● TASK TO CARRY OUT: Using the entries below, show all lines with the string "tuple".

DATA below:

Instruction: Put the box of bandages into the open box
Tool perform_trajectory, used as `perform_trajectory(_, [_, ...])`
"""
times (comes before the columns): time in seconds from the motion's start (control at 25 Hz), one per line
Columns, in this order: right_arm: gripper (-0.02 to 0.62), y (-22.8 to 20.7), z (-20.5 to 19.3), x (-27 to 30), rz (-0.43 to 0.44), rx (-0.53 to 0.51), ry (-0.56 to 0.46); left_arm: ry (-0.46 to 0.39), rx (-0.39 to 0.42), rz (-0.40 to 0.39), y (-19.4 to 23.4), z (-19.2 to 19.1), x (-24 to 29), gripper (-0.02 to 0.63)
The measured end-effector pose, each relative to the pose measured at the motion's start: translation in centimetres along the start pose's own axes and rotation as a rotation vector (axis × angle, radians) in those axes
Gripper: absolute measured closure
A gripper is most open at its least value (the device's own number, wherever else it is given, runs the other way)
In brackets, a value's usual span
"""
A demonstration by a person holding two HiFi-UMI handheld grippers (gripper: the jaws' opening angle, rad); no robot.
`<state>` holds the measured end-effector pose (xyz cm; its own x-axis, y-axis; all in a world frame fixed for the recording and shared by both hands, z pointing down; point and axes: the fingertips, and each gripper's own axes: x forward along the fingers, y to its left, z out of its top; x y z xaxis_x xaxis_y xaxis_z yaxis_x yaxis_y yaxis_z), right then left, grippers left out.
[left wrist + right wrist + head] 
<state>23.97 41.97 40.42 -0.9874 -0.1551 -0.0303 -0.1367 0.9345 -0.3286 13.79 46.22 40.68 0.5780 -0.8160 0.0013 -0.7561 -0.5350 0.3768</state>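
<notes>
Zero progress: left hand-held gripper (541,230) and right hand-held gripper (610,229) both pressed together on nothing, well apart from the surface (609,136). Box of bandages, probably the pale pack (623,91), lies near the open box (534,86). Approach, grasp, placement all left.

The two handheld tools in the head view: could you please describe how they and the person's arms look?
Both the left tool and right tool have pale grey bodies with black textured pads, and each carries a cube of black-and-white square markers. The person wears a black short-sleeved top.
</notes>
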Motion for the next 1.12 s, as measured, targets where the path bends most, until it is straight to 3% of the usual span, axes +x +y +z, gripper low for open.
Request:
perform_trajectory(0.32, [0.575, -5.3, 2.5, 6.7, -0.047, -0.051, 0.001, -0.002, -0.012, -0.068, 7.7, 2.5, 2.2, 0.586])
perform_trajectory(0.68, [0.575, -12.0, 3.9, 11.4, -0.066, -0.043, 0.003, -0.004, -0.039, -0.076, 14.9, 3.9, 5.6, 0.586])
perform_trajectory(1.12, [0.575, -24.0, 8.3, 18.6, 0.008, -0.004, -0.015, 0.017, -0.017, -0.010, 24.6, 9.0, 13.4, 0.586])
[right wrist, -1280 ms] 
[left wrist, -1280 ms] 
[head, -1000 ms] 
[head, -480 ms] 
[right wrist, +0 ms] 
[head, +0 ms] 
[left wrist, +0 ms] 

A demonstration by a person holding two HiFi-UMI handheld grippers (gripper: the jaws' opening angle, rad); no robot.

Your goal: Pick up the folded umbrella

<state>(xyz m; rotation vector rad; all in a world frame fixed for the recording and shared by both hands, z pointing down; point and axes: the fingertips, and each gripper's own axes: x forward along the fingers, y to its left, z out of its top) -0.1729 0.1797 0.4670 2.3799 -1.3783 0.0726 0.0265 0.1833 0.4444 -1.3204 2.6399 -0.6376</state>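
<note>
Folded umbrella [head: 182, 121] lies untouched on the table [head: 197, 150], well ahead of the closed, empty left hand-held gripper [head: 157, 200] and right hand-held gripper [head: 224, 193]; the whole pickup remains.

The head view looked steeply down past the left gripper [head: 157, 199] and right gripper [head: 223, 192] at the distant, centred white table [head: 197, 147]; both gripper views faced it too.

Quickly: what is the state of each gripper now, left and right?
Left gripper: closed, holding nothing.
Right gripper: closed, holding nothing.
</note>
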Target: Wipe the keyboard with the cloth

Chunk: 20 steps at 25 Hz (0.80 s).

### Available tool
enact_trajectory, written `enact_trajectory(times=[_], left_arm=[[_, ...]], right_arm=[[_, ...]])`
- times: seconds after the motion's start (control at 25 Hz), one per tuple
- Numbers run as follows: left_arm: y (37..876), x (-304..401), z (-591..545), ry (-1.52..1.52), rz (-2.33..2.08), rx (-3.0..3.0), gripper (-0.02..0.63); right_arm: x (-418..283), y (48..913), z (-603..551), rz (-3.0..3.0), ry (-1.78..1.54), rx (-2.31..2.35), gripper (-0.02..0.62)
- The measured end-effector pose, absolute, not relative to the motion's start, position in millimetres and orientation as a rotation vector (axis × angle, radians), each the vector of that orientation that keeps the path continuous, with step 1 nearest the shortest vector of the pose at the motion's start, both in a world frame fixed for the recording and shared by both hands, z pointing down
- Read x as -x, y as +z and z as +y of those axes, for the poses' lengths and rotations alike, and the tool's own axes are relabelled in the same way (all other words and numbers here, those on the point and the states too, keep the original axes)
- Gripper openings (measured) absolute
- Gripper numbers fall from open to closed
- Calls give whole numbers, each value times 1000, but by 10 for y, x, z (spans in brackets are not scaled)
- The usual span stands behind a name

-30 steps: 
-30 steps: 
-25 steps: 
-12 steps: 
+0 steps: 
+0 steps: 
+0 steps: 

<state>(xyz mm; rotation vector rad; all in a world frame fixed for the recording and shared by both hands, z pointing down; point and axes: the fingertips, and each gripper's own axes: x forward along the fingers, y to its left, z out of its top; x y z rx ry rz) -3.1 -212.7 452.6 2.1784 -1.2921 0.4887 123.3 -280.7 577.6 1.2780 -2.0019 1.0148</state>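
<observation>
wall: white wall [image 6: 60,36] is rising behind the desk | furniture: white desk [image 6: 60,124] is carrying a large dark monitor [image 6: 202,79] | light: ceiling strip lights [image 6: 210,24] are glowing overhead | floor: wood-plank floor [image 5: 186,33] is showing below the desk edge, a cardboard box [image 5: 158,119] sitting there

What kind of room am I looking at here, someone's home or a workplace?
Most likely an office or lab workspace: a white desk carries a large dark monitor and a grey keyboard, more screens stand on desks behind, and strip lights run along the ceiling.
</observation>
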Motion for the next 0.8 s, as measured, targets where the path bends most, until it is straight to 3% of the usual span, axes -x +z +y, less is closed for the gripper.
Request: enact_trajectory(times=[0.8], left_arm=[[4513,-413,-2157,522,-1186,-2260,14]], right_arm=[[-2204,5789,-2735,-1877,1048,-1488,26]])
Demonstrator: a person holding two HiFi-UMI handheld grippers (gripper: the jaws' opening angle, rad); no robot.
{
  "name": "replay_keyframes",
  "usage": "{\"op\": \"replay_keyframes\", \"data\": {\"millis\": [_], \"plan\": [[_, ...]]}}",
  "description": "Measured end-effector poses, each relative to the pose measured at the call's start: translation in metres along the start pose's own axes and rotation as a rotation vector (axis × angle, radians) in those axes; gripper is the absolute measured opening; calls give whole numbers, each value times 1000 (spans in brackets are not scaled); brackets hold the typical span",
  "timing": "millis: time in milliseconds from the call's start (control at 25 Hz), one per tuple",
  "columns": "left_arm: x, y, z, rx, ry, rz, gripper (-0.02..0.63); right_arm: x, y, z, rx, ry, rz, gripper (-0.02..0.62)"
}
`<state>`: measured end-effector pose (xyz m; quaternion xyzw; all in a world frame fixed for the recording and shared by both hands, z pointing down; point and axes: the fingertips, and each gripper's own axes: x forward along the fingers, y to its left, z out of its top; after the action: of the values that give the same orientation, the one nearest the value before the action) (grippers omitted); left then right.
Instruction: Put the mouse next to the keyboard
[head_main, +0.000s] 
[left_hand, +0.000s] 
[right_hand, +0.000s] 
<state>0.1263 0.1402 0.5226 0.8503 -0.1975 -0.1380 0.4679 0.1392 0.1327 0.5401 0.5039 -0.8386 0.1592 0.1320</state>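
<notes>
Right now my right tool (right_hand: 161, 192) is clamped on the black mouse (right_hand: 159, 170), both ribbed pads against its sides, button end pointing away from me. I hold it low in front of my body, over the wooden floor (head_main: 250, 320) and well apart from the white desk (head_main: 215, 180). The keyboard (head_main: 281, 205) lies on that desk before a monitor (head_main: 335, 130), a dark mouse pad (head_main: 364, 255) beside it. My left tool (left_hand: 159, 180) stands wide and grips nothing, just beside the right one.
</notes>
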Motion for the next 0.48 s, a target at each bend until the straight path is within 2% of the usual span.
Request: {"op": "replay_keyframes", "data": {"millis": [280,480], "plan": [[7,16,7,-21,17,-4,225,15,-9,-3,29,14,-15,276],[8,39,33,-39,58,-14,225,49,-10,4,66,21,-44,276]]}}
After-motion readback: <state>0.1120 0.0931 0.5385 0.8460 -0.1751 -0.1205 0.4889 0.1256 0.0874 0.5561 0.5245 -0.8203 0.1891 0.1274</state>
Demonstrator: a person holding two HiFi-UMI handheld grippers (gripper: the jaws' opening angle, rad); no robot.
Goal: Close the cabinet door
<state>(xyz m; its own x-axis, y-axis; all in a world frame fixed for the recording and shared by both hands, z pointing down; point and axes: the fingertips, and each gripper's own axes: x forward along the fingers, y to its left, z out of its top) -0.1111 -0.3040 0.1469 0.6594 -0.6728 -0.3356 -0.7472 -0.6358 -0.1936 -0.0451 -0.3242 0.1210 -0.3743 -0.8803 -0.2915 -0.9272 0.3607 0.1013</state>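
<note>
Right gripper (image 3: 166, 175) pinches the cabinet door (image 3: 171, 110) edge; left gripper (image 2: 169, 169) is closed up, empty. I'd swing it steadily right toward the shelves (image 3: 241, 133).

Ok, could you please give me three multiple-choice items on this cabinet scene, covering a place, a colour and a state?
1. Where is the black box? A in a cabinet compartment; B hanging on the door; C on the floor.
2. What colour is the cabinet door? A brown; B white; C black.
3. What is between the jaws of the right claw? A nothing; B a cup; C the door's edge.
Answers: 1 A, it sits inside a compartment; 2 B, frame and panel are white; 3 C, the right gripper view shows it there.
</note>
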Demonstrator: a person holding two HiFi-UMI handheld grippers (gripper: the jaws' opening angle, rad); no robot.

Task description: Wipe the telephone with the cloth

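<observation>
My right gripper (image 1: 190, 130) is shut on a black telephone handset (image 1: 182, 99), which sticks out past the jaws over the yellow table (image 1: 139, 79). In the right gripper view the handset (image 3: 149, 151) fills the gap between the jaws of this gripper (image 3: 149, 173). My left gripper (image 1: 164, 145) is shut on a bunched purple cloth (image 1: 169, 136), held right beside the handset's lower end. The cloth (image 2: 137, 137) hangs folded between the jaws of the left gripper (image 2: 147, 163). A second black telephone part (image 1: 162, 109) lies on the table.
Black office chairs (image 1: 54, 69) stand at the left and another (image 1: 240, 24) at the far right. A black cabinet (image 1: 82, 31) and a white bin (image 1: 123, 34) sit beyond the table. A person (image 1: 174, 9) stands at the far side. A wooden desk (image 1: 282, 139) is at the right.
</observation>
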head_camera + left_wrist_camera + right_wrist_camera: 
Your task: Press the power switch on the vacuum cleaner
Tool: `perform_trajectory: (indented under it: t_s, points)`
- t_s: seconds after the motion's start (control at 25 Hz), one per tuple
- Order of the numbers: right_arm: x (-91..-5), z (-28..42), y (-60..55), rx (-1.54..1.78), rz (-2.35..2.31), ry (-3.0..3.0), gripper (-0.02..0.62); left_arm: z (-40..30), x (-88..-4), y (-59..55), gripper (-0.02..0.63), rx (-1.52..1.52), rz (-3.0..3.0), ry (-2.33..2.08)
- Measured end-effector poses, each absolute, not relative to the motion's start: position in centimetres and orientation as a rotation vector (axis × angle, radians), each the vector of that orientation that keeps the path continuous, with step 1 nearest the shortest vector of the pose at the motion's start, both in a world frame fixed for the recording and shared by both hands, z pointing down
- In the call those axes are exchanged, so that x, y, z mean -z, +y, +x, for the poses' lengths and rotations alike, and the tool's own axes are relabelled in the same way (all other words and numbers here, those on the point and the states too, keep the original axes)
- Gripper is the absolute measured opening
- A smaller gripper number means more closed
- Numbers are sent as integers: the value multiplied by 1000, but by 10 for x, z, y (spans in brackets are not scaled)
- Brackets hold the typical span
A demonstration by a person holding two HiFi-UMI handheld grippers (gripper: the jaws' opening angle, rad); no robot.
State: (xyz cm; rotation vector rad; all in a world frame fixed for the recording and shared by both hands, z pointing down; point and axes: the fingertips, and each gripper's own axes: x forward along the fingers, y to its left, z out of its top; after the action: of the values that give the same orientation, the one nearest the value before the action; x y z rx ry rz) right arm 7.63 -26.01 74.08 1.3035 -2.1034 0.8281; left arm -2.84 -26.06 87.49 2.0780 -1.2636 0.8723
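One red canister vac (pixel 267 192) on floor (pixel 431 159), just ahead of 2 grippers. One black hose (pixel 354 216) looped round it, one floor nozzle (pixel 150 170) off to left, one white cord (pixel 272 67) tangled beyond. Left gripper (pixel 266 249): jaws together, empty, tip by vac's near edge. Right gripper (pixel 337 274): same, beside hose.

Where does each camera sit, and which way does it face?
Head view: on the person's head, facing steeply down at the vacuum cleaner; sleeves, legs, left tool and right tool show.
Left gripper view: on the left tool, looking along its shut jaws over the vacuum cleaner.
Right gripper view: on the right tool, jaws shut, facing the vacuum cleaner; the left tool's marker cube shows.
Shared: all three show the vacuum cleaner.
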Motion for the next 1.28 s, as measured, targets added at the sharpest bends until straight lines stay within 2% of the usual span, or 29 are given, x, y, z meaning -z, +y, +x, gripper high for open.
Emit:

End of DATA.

● EXPECTED OUTPUT:
- times: seconds after the motion's start (control at 25 Hz), one per tuple
  "timing": "millis: time in milliseconds from the call's start (control at 25 Hz), one per tuple",
- t_s: seconds after the motion's start (control at 25 Hz), one per tuple

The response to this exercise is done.